Required action → The data below needs to be returned exactly, line for line.

Available data →
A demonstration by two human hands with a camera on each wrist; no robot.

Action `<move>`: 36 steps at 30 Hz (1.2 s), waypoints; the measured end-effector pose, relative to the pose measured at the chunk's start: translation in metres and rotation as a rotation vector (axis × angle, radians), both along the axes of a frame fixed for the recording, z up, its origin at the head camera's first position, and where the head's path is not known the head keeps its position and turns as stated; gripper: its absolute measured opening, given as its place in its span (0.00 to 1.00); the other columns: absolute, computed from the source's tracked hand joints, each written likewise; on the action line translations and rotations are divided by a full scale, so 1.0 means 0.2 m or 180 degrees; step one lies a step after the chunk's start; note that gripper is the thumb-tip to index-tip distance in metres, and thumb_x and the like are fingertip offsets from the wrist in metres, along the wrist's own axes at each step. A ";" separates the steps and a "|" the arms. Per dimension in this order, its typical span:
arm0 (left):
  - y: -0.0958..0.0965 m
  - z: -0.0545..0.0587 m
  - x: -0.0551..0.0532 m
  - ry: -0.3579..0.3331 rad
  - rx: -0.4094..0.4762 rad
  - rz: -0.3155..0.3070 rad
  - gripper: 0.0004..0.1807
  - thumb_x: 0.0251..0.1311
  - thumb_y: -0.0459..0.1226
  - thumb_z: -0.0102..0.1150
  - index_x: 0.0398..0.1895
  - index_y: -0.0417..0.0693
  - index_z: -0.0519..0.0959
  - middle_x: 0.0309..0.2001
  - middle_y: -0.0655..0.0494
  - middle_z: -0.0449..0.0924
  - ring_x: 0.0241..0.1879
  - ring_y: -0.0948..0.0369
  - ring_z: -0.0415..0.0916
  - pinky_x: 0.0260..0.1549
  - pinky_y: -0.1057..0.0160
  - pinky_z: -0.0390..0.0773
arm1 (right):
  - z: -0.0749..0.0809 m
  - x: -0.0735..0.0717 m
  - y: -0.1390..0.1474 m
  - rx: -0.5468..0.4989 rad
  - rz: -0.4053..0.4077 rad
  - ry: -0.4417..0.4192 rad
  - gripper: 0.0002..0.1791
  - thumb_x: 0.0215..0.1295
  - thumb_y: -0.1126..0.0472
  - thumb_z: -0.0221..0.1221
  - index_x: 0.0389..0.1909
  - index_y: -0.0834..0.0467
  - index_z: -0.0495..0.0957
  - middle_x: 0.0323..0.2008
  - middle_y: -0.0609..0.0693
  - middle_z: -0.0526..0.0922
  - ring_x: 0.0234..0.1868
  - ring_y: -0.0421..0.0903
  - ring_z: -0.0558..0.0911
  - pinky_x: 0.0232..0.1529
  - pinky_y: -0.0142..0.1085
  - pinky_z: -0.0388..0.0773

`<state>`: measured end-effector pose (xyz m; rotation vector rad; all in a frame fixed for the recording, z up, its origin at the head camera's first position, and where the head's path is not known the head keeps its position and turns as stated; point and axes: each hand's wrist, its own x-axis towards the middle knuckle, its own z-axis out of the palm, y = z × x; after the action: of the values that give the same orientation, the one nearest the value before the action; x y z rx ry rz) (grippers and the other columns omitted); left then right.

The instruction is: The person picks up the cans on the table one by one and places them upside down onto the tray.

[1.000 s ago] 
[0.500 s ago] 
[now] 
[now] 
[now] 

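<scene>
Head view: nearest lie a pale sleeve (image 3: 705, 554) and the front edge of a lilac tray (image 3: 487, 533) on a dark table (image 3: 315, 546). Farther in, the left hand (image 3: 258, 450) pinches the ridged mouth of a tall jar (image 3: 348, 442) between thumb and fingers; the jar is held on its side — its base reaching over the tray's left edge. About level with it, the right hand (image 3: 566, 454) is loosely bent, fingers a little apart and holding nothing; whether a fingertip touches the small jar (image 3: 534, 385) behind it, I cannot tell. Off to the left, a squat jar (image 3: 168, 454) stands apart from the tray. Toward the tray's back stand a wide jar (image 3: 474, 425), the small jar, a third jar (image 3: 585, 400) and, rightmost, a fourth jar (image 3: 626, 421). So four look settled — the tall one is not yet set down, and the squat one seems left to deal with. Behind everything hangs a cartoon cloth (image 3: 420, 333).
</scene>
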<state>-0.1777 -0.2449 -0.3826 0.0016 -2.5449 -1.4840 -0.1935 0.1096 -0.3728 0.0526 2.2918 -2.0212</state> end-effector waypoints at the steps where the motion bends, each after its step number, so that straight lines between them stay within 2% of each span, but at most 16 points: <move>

Completed exercise →
A demonstration by two human hands with a camera on each wrist; no robot.

Action `<move>`: 36 steps at 30 Hz (1.2 s), waypoints; the measured end-effector pose, relative to the pose measured at the chunk's start: translation in metres and rotation as a rotation vector (axis × angle, radians), both along the axes of a frame fixed for the recording, z up, its origin at the head camera's first position, and where the head's path is not known the head keeps its position and turns as stated; gripper: its absolute measured opening, given as its place in its span (0.00 to 1.00); the other columns: absolute, computed from the source's tracked hand joints, each written likewise; on the action line translations and rotations are divided by a full scale, so 1.0 means 0.2 m or 180 degrees; step one lies a step after the chunk's start; note that gripper is the thumb-tip to index-tip distance in metres, and thumb_x and the like are fingertip offsets from the wrist in metres, along the wrist's own axes at each step. A ";" separates the steps and a "|" the arms. Per dimension in this order, its typical span:
arm0 (left):
  - y: -0.0958..0.0965 m
  - z: -0.0545..0.0587 m
  - x: -0.0551..0.0532 m
  - ry: -0.3579..0.3331 rad
  - rx: -0.4094..0.4762 rad
  - rz: -0.3155..0.3070 rad
  - gripper: 0.0004..0.1807
  - thumb_x: 0.0251..0.1311
  - thumb_y: -0.0459..0.1226
  - thumb_z: -0.0102..0.1150
  - index_x: 0.0398..0.1895
  - index_y: -0.0417..0.0693
  - index_z: -0.0519..0.0959
  - middle_x: 0.0309..0.2001
  - middle_y: -0.0655..0.0494
  - middle_z: -0.0449..0.0924
  - ring_x: 0.0241..0.1879
  - ring_y: -0.0948..0.0369
  - ring_z: -0.0415..0.0916
  - pinky_x: 0.0260..0.1549
  - pinky_y: -0.1057..0.0160
  - pinky_z: -0.0390..0.0773
arm1 (right):
  - z: -0.0749..0.0809 m
  - x: -0.0735..0.0717 m
  - y: -0.1390..0.1474 m
  - rx: -0.5468..0.4989 rad
  - rz: -0.4053..0.4077 rad
  - ry: -0.4417..0.4192 rad
  - gripper: 0.0002..0.1791
  - thumb_x: 0.0215..0.1295
  - thumb_y: -0.1126..0.0472
  - thumb_z: -0.0221..0.1221
  - index_x: 0.0389..0.1909
  - index_y: -0.0834..0.0467
  - index_z: -0.0495..0.0957
  - middle_x: 0.0323..0.2008
  - middle_y: -0.0609..0.0693
  - middle_z: -0.0526..0.0922
  - ring_x: 0.0234..0.1868
  - ring_y: -0.0421..0.0903
  - ring_z: -0.0558..0.0911
  - pinky_x: 0.0232..0.1529
  - pinky_y: -0.0142..0.1085
  - pinky_z: -0.0388..0.0773

`<state>`: measured end-effector pose (xyz m; rotation vector rad; all in a frame fixed for the recording, z up, its origin at the head camera's first position, and where the head's path is not known the head keeps its position and turns as stated; point and axes: each hand's wrist, its own x-axis towards the middle knuckle, its own z-axis out of the palm, y = z × x; after the action: of the values that give the same orientation, the one nearest the value before the action; x y z rx ry rz) (grippers and the other columns omitted); left then right.

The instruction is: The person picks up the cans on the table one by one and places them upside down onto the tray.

[1.000 s ago] 
[0.500 s ago] 
[now] 
[now] 
[now] 

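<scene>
Head view: nearest lie a pale sleeve (image 3: 705, 554) and the front edge of a lilac tray (image 3: 487, 533) on a dark table (image 3: 315, 546). Farther in, the left hand (image 3: 258, 450) pinches the ridged mouth of a tall jar (image 3: 348, 442) between thumb and fingers; the jar is held on its side — its base reaching over the tray's left edge. About level with it, the right hand (image 3: 566, 454) is loosely bent, fingers a little apart and holding nothing; whether a fingertip touches the small jar (image 3: 534, 385) behind it, I cannot tell. Off to the left, a squat jar (image 3: 168, 454) stands apart from the tray. Toward the tray's back stand a wide jar (image 3: 474, 425), the small jar, a third jar (image 3: 585, 400) and, rightmost, a fourth jar (image 3: 626, 421). So four look settled — the tall one is not yet set down, and the squat one seems left to deal with. Behind everything hangs a cartoon cloth (image 3: 420, 333).
</scene>
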<state>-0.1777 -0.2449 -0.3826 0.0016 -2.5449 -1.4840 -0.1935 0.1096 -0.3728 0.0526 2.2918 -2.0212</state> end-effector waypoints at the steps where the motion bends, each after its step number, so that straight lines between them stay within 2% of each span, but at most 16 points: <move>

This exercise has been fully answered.